El adversario, de Emmanuel Carrère

Por Martín Cristal

Hombre de familia

Emmanuel-Carrere-El-adversario“Yo no sé por qué, sargento, me lleva al destacamento, si somos una familia muy normal”: así ironizaban Charly García y Nito Mestre en su canción “Mr. Jones, o pequeña semblanza de una familia tipo americana”. La familia Romand no era americana, sino francesa; vivía muy cerca de la frontera con Suiza y, al contrario de los desquiciados Jones de Sui Generis, sí era bastante normal… excepto por el padre, Jean-Claude, que el 9 de enero de 1993 decidió borrar del mapa a tres generaciones de los suyos: mató a sus propios padres, a su mujer y a sus dos hijos (de siete y cinco años). Ni el perro se salvó.

Cuando supo del caso, el escritor Emmanuel Carrère (París, 1957) se encontraba terminando una biografía de Philip K. Dick titulada Yo estoy vivo y ustedes están muertos. A la manera de Truman Capote en A sangre fría, Carrère se interesó genuinamente por el criminal y sus circunstancias: se contactó con éste en prisión, lo entrevistó, siguió su juicio y así fue reconstruyendo la trama creciente de mentiras que Romand había sostenido contra viento y marea desde hacía dieciocho años, cuando le había hecho creer a todo el mundo que se había recibido de médico.

(No me queda del todo claro cómo pudo Romand haber terminado de fraguar ese engaño inicial referido a su título universitario. Entiendo la trampa administrativa y la mentira de los exámenes a familiares y compañeros de clase, pero ¿no hay acto de colación en Francia? ¿Entrega de diplomas? ¿Cómo evitó o superó esos compromisos, si es que existían?).

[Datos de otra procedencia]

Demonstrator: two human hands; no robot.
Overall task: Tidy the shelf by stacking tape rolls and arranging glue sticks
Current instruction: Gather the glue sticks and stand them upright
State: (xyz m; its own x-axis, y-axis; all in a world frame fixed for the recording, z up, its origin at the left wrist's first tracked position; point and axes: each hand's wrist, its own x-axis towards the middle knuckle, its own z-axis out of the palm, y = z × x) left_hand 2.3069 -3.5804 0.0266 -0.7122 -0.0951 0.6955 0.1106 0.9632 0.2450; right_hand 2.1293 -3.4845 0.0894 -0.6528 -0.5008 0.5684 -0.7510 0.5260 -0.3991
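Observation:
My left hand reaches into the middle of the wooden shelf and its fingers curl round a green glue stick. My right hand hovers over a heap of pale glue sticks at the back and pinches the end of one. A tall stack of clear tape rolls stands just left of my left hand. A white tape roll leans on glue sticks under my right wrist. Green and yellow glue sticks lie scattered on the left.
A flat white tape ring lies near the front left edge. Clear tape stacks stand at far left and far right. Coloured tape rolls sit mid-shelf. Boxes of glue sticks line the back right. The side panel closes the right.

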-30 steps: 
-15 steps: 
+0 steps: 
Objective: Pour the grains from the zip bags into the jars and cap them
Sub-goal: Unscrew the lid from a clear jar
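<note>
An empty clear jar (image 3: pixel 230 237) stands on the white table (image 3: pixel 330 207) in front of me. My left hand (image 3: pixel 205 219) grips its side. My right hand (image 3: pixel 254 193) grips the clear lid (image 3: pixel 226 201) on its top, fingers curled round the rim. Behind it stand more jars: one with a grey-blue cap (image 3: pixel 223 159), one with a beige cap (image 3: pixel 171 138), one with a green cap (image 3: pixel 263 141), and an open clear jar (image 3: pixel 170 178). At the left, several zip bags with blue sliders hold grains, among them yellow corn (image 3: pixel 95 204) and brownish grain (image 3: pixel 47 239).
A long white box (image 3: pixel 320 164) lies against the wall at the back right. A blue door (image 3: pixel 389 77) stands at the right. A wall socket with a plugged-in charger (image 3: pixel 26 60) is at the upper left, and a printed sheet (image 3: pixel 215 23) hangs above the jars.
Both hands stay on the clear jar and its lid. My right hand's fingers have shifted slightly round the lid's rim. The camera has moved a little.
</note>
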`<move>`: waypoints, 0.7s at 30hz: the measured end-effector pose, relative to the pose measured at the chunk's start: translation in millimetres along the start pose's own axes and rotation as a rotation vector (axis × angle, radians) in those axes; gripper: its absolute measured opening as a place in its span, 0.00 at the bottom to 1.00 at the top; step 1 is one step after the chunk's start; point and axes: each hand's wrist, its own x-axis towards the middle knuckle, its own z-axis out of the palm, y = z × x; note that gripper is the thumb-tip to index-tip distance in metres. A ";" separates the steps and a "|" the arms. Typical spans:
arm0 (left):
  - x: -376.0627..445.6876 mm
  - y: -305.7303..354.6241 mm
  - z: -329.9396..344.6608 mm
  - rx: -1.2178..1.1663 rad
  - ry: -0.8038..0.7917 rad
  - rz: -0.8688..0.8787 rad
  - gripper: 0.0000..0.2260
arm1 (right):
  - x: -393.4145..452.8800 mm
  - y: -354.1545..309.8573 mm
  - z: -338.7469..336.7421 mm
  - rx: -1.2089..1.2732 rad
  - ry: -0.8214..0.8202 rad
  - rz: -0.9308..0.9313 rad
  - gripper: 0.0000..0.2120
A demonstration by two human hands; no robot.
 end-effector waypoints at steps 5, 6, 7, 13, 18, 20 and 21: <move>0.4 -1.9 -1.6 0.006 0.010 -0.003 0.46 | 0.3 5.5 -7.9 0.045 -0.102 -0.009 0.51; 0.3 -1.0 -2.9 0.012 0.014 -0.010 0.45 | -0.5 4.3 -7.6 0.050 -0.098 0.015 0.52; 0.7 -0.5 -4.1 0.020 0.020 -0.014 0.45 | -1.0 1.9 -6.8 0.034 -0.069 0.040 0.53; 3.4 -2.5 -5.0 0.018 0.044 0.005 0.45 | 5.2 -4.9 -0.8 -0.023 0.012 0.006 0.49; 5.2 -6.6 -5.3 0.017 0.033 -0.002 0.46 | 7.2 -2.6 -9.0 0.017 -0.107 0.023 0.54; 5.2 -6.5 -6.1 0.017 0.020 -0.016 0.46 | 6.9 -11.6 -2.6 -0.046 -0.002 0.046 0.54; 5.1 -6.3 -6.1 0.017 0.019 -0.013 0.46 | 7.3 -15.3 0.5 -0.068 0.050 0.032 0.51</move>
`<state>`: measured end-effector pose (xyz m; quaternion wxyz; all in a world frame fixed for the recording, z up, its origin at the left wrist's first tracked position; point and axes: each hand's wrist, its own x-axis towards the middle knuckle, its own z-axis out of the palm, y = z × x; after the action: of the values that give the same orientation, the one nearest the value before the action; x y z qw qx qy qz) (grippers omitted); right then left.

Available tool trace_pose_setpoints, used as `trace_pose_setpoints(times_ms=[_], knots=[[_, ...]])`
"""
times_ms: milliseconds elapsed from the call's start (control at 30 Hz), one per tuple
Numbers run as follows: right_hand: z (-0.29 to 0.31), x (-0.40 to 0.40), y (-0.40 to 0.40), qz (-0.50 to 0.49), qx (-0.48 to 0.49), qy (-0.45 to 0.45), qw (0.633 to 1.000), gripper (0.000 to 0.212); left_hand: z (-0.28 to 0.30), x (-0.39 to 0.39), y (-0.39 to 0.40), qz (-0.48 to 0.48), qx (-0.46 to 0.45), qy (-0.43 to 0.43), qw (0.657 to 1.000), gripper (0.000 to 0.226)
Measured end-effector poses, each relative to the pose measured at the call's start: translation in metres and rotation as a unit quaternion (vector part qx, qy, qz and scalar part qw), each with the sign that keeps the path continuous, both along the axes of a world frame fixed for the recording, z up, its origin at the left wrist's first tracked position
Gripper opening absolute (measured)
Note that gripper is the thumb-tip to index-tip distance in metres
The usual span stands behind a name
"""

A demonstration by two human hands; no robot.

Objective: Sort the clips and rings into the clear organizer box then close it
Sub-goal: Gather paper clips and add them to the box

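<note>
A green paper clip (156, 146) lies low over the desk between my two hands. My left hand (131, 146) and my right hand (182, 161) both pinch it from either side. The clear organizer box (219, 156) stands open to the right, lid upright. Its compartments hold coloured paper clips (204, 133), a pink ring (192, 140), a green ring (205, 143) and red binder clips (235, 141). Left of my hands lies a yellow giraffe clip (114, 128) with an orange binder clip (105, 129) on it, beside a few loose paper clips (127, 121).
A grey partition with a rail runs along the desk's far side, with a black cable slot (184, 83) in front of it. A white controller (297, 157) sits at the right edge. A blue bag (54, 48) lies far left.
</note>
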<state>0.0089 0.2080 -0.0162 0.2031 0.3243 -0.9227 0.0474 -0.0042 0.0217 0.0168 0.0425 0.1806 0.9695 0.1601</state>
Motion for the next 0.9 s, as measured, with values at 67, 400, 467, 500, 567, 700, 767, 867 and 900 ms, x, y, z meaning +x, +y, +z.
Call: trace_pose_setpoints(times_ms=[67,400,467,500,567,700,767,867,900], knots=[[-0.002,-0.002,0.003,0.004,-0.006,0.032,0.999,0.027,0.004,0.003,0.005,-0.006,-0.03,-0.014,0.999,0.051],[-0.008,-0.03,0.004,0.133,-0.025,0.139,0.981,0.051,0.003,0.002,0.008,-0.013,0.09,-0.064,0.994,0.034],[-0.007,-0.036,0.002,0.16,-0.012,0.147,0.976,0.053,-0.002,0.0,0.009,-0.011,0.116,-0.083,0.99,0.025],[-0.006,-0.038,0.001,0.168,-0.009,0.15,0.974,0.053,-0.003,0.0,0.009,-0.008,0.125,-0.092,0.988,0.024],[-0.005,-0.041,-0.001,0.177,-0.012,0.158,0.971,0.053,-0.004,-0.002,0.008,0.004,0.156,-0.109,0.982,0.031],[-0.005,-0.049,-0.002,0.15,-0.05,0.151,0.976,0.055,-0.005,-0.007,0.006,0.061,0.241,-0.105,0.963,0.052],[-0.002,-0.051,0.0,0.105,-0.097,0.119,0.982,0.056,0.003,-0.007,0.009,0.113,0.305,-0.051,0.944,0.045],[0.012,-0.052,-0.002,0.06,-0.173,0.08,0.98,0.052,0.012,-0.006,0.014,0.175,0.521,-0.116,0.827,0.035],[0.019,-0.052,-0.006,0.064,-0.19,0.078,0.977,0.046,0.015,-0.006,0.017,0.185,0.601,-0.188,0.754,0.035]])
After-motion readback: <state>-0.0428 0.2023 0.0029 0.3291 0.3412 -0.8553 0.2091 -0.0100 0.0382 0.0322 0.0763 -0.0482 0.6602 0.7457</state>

Los engaños, en todo caso, no se detuvieron ahí; al contrario, crecieron como una bola de nieve. ¿Qué extraordinaria presión interna llevó a Romand a mentir y a estafar durante la mayor parte de su vida para finalmente cometer crímenes tan atroces? El adversario de Carrère se dedica a pormenorizar datos y a articular posibles motivos, conformando un relato atrapante sobre la vida de este mitómano devenido asesino. Su densidad nunca afecta la destacable fluidez con que Carrère concatena hechos y reflexiones. El retrato psicológico del camaleónico Romand es certero y no tiene desperdicio.

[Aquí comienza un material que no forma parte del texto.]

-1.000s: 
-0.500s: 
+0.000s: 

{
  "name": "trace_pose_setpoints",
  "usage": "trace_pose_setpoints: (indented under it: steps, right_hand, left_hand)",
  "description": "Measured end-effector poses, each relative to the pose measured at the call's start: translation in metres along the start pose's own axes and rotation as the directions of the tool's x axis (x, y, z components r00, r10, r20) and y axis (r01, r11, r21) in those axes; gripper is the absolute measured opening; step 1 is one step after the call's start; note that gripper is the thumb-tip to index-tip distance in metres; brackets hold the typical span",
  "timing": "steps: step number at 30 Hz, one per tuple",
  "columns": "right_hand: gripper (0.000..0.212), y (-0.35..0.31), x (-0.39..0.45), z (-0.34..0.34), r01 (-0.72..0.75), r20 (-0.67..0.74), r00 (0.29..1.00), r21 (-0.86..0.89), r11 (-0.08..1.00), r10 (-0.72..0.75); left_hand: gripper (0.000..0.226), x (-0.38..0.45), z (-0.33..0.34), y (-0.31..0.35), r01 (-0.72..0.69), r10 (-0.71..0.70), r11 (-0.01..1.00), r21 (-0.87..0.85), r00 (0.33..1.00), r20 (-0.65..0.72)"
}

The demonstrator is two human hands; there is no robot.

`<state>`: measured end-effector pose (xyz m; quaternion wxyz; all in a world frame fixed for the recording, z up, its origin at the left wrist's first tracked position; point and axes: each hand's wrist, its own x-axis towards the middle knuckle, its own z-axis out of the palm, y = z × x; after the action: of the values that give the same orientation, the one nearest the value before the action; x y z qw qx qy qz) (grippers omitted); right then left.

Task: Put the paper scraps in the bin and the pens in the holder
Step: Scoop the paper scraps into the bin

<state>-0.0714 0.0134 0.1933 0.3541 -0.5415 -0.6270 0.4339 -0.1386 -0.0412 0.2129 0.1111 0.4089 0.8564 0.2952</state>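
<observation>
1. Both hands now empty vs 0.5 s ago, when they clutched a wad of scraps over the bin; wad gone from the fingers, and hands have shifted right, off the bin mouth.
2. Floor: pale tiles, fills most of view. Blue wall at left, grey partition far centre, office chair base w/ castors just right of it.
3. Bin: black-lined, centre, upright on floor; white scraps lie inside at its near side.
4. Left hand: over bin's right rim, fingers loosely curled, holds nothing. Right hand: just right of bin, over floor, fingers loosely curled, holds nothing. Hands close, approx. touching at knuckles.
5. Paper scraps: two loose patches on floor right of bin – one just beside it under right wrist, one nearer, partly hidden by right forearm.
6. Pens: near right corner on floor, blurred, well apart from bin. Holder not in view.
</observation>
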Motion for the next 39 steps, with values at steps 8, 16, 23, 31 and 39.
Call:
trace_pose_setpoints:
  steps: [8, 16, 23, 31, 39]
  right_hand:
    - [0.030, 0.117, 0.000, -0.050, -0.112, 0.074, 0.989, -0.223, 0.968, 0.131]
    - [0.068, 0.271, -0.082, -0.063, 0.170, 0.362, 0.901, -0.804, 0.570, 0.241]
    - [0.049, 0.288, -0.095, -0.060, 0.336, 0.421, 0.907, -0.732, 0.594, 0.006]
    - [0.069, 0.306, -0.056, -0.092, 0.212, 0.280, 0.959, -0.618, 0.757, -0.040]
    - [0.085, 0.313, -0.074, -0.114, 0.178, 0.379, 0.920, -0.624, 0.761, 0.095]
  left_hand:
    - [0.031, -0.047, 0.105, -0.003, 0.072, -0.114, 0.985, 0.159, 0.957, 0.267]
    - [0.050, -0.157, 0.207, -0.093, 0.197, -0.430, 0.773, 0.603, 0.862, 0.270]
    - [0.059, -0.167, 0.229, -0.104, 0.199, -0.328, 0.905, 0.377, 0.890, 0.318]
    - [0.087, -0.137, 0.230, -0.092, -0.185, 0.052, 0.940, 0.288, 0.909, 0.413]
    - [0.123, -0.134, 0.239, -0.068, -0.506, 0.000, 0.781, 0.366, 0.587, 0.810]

El libro acaba de reimprimirse en la Argentina; en realidad salió en 2000 y pasó automáticamente a integrar la lista de ejemplos célebres en la corriente conocida como “no ficción”: narrativa testimonial, con un pie en las prácticas de la crónica periodística, donde los hechos son reales pero se presentan novelados. Dicho de otro modo, el estilo y la estructura —lo formal— es de novelista pero, antes que por la construcción de un verosímil, el texto se juzga por un “contrato” con el lector que es de tipo periodístico: leemos asumiendo que los datos en que se basa la novela no faltan a la verdad porque son fruto de una investigación prolija, honesta.

(Vale recordar que la mencionada A sangre fría, que suele machacarse como el libro que inauguró la “no ficción”, no es tal: Operación masacre de Rodolfo Walsh fue publicada casi diez años antes, en 1957).

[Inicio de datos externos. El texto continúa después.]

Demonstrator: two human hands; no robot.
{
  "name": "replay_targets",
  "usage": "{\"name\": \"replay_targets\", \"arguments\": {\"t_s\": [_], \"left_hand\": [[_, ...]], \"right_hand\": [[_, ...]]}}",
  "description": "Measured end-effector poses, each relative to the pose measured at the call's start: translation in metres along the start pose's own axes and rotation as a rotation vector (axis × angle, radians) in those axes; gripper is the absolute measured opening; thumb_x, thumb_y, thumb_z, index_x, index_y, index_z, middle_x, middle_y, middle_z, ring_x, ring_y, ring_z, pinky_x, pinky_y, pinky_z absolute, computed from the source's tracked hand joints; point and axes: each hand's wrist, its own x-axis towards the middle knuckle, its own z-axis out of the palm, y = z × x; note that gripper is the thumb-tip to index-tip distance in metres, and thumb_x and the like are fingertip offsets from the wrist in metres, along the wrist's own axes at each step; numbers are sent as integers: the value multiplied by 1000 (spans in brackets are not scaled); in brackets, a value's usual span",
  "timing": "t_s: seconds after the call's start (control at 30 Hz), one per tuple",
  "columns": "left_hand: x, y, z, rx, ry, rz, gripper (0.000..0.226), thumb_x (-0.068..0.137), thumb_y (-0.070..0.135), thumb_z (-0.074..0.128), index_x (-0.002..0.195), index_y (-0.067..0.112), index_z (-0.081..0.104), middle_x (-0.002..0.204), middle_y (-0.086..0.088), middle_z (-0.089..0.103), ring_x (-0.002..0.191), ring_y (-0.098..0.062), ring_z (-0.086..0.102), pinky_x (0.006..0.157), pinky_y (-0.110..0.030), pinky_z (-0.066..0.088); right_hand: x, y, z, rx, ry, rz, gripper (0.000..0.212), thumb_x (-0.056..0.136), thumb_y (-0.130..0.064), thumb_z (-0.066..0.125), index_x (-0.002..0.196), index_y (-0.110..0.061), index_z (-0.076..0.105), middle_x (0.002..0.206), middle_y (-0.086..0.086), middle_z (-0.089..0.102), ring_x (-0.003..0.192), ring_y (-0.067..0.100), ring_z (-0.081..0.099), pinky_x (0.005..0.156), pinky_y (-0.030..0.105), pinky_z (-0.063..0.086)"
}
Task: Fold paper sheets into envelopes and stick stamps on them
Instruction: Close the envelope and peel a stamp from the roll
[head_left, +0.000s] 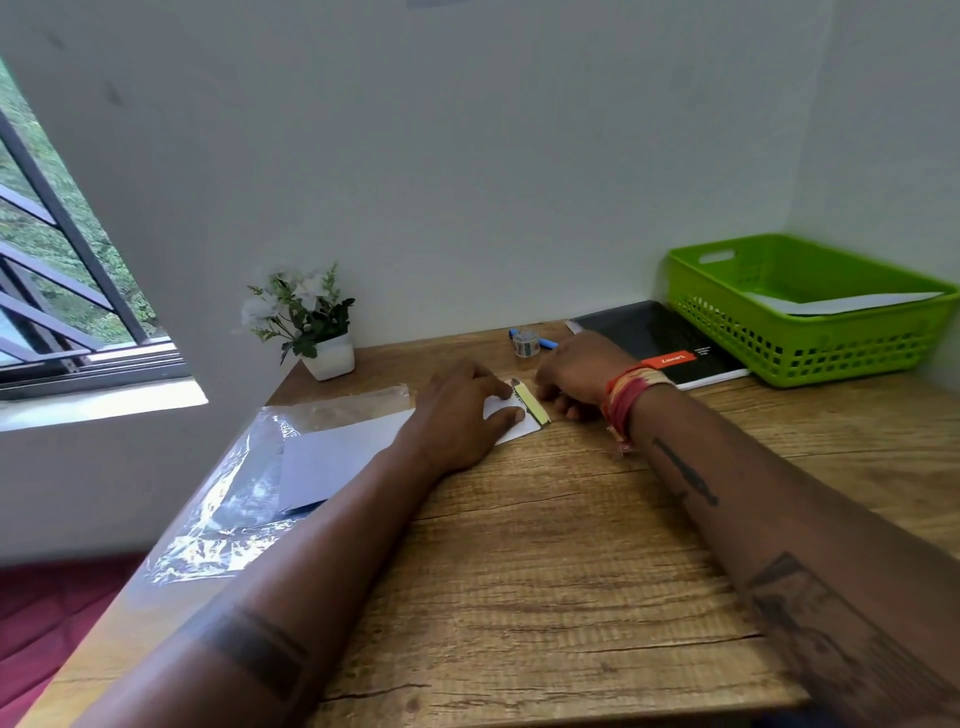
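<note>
Head view shows your left hand (462, 410) spread flat on the folded white paper envelope (358, 447) to pin it to the wooden table (545, 545), while your right hand (576, 379), fingers curled, works the small yellow-edged stamp (531, 402) at the corner between your hands.

Soft daylight is entering through the window (67, 270) at left, brightening the sill and glinting off the crinkled plastic sheet (223, 499). The wall (467, 156) is staying evenly lit, with faint shadows lying beneath both forearms. Wide-angle distortion is bending the edges; the green basket (810, 306) and plant (306, 317) are appearing slightly blurred.
</note>
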Motion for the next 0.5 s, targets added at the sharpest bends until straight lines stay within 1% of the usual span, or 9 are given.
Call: {"name": "replay_targets", "arguments": {"t_s": [0.1, 0.17, 0.23, 0.27, 0.3, 0.33, 0.4, 0.5], "left_hand": [[2, 0, 1, 25, -53, -31, 53, 96, 59, 51, 139, 30, 58, 142, 2, 48, 131, -19, 40, 106, -38, 31], [2, 0, 2, 36, -80, -54, 54, 97, 60, 48, 143, 31, 54, 147, 1, 44, 135, -21, 37, 106, -38, 28], [2, 1, 2, 53, -111, -63, 56, 98, 61, 45, 145, 32, 51, 150, 1, 42, 138, -22, 35, 107, -40, 27], [3, 1, 2, 63, -127, -69, 57, 98, 61, 44, 147, 32, 49, 152, 0, 40, 139, -23, 34, 109, -42, 27], [4, 1, 2, 70, -144, -78, 58, 98, 62, 43, 148, 33, 47, 155, -1, 38, 142, -24, 32, 112, -44, 26], [4, 1, 2, 69, -160, -91, 59, 98, 62, 42, 149, 34, 44, 159, -2, 34, 145, -25, 29, 115, -47, 24], [4, 2, 1, 49, -186, -113, 60, 98, 62, 42, 151, 34, 41, 163, -3, 28, 149, -27, 23, 120, -50, 21], [3, 2, 0, 26, -195, -115, 61, 98, 61, 42, 152, 33, 39, 165, -3, 24, 151, -28, 20, 121, -52, 20]], "right_hand": [[-4, -2, 2, -113, 5, -21, 22, 88, -14, 68, 105, 0, 67, 79, 12, 75, 43, 13, 60, 43, 20, 46], [-6, -4, 3, -165, 9, -45, 17, 90, -16, 66, 99, -3, 72, 80, 11, 74, 47, 12, 60, 46, 23, 45], [-5, -4, 4, -192, 20, -55, 15, 91, -17, 64, 97, -4, 72, 85, 11, 75, 54, 15, 62, 54, 27, 53], [-4, -4, 5, -207, 21, -56, 15, 90, -16, 64, 96, -5, 71, 87, 12, 75, 59, 17, 64, 61, 30, 57], [-4, -5, 5, -209, 17, -53, 14, 89, -16, 65, 95, -4, 72, 86, 12, 75, 63, 19, 65, 68, 33, 58], [-4, -5, 4, -185, 2, -40, 13, 88, -14, 65, 92, -4, 72, 82, 11, 75, 63, 20, 65, 69, 34, 58], [-7, -8, 2, -128, -50, 0, 11, 84, -12, 68, 87, -3, 73, 71, 10, 71, 58, 20, 63, 62, 32, 54], [-8, -8, -1, -91, -71, 31, 12, 78, -9, 69, 86, -1, 72, 67, 10, 69, 52, 19, 59, 52, 28, 49]]}}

Conociendo ya lo esencial del caso, ¿por qué todavía vale la pena leer El adversario? ¿Por qué no basta, por ejemplo, con recurrir a la película homónima de 2002, protagonizada por Daniel Auteuil? Porque la posición que toma Carrère como autor —su involucramiento con el tema— hace de estas páginas una experiencia que resulta intransferible a una mera sinopsis o a otras adaptaciones. Carrère descubre a Romand: duda, contacta, se arrepiente de contactar, interactúa, olvida, retoma, asume la posición, se entrega a fondo, intenta comprender sin juzgar pero a la vez tratando de dejar claro que no por eso convalida o perdona los crímenes (Carrère piensa en sus propios hijos). Razona, reconstruye, sintetiza, se sorprende, desconfía, repregunta, indaga, especula sólo cuando no puede ir más allá con la información que tiene.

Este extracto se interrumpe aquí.